(Records from a dataset)

*** Begin section ***

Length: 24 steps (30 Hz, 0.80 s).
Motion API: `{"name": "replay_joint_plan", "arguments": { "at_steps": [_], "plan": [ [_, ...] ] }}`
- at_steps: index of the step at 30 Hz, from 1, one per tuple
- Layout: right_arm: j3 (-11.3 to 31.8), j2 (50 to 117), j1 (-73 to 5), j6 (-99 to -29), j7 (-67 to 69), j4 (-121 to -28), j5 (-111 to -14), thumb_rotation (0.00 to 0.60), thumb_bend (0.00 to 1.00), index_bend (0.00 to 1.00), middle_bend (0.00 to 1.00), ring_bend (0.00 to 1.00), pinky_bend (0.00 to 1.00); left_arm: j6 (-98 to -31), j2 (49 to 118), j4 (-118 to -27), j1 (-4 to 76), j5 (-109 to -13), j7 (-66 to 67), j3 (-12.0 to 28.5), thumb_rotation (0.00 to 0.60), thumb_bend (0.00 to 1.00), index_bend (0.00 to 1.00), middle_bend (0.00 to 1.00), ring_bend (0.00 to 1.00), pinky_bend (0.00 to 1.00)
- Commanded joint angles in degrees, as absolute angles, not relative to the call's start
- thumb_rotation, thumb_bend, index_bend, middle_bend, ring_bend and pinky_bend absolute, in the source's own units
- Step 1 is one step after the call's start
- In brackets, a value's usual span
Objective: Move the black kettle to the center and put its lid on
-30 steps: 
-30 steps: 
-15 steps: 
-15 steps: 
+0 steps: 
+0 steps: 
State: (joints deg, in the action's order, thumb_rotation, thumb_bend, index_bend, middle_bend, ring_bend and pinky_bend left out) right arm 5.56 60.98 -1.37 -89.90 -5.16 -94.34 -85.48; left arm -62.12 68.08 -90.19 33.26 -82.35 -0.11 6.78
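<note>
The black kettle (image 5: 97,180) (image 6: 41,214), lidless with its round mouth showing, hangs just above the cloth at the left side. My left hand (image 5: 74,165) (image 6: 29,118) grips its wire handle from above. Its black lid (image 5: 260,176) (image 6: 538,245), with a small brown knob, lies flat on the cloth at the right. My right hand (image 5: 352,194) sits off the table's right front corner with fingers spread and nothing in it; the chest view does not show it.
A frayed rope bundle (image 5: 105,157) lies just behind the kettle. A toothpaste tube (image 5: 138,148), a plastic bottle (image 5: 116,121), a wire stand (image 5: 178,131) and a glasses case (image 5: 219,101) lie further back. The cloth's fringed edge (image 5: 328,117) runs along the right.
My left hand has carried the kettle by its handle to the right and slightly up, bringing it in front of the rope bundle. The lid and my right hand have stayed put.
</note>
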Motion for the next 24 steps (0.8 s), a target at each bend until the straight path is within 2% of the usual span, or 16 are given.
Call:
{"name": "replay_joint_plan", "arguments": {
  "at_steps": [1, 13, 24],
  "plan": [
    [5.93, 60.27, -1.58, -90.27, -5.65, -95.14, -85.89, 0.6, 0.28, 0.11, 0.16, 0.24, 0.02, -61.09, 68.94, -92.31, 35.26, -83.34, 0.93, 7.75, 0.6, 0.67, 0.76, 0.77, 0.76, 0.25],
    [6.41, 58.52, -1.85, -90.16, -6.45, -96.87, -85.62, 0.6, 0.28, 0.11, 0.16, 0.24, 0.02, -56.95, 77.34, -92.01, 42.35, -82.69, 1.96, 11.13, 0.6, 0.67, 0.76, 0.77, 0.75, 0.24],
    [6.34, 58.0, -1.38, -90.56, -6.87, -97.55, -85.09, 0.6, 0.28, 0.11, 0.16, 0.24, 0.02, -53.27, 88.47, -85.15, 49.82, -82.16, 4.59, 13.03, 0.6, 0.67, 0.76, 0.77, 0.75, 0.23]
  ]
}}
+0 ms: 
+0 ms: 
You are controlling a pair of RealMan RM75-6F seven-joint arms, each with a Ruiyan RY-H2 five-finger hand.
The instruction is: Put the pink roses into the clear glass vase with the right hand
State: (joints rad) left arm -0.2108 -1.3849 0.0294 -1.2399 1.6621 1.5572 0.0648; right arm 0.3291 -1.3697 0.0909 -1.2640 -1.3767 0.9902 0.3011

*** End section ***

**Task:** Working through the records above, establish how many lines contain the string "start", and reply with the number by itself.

**Response below:** 2